**Work to be completed:**
Please reproduce verbatim the lines below, from the first through the one with "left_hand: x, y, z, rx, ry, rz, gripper".

**Information shown:**
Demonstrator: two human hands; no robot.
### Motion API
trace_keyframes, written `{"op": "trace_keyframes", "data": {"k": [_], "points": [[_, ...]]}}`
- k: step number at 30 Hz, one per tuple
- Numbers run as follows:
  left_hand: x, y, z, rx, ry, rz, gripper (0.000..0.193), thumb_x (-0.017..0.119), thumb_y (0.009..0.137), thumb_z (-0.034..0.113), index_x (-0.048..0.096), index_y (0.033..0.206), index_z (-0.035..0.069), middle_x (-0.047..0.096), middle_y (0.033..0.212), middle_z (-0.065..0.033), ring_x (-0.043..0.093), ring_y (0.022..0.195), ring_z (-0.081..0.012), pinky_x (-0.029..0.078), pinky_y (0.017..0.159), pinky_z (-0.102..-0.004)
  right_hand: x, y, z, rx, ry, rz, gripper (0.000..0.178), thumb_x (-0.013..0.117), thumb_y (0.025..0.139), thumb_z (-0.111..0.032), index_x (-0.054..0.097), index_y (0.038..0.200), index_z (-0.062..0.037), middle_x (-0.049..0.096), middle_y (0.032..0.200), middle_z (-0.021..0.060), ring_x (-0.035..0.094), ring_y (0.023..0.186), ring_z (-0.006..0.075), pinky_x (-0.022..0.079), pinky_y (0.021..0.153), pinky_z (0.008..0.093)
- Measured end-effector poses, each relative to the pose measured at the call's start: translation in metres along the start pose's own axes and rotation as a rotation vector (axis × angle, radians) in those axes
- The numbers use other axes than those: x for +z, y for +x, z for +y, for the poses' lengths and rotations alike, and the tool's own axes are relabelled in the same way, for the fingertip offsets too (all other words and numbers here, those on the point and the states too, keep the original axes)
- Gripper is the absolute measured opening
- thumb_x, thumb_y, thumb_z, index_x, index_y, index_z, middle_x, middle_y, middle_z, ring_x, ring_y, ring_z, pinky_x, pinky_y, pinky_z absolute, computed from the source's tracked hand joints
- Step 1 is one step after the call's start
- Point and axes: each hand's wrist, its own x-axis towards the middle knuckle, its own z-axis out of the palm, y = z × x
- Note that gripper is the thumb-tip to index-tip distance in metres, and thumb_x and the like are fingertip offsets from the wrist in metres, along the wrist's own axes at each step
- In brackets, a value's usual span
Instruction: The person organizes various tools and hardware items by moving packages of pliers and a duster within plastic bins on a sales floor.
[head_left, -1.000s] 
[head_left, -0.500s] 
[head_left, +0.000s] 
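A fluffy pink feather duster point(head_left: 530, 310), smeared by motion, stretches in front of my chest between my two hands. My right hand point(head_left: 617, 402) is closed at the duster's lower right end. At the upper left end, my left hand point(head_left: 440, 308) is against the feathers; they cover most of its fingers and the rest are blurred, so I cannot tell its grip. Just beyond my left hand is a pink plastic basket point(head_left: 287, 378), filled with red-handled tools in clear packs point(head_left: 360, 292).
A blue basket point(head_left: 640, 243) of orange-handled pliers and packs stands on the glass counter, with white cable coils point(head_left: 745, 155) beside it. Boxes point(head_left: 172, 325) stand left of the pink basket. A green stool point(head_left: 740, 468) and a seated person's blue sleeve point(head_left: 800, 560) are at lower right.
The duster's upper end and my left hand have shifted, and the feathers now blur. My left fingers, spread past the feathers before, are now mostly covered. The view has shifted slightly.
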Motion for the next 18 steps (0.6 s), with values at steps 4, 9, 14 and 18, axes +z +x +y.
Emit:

**Response:**
Demonstrator: two human hands; no robot.
### Motion API
trace_keyframes, written `{"op": "trace_keyframes", "data": {"k": [_], "points": [[_, ...]]}}`
- k: step number at 30 Hz, one per tuple
- Numbers run as follows:
  left_hand: x, y, z, rx, ry, rz, gripper (0.000..0.193), thumb_x (-0.017..0.119), thumb_y (0.009..0.137), thumb_z (-0.034..0.113), index_x (-0.048..0.096), index_y (0.033..0.206), index_z (-0.035..0.069), middle_x (-0.047..0.096), middle_y (0.033..0.212), middle_z (-0.065..0.033), ring_x (-0.043..0.093), ring_y (0.022..0.195), ring_z (-0.081..0.012), pinky_x (-0.029..0.078), pinky_y (0.017..0.159), pinky_z (-0.102..-0.004)

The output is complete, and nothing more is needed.